What has always startled me about North Koreans inside and outside their country is their remarkable adaptability to new technology. Progressists to the marrow of their bones, they seem to accept enthusiastically and unconditionally computer gadgets and pesticides, mobile phones and crystal meth, showing no sign of resistance or trace of conservatism. In the North Korean mindset, the old is bad, the new is good: period.
Leaving aside the question of whether this uncritical embrace of the new is always good, this attitude is also reflected in North Korean cultural discourse, which espouses a staunch belief in technological progress.
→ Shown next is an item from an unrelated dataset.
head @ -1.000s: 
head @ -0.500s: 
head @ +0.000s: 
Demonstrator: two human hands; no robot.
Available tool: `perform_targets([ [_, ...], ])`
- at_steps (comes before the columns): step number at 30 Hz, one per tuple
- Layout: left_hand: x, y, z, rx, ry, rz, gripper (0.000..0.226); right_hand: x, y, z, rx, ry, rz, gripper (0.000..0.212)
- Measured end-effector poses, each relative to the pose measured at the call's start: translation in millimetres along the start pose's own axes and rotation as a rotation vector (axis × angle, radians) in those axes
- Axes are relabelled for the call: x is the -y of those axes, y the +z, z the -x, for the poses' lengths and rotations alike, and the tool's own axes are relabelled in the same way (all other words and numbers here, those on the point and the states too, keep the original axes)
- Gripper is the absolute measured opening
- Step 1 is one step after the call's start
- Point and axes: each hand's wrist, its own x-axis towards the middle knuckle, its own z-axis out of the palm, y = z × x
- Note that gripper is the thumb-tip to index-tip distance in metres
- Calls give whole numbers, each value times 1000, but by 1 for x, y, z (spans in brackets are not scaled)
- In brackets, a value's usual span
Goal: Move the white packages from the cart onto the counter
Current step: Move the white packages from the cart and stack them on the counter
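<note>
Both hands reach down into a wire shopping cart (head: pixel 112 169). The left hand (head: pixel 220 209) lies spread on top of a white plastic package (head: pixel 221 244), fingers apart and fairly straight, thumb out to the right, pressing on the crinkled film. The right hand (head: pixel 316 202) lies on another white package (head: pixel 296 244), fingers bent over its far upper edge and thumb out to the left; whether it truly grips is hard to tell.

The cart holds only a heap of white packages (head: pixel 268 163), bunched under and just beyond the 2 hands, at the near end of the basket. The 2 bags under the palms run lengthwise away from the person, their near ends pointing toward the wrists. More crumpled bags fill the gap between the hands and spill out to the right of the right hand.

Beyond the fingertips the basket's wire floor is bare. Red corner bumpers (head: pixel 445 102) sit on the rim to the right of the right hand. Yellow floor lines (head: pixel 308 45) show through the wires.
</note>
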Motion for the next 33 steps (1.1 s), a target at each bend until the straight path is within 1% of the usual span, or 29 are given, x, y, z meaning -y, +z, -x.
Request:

North Korean nationalism is consistently urban and progressivist. Despite the many cinematic panegyrics to Dokto-our-historical-land, taekwondo, and Korean traditional pottery, none of such works imply that pre-modern life was essentially better. Moreover, such historical sagas tend to portray the enemies of Korea as laughably primitive.
A good example is the film “Spirit of green celadon” (청자의 넋, 2002) which contrasts the technologically-advanced people of Koryo with the half-naked Japanese barbarians whose brains are not developed enough to create good-quality ceramics so they steal it from their civilized Korean neighbors.
North Korean nationalism is consistently urban and progressivist
In works of North Korean mass culture, negative images of technological progress appear only if the results of such progress are appropriated by foreigners and the comprador exploiting class – that is, when the story or the film is set in South Korea or during the colonial era. Inside North Korea, modern technology always means happiness.
VILLAGE AND CITY: TOWARD EQUAL STANDARDS
This technocratic thinking supports another core value of North Korean cultural discourse: the concept of the socialist village.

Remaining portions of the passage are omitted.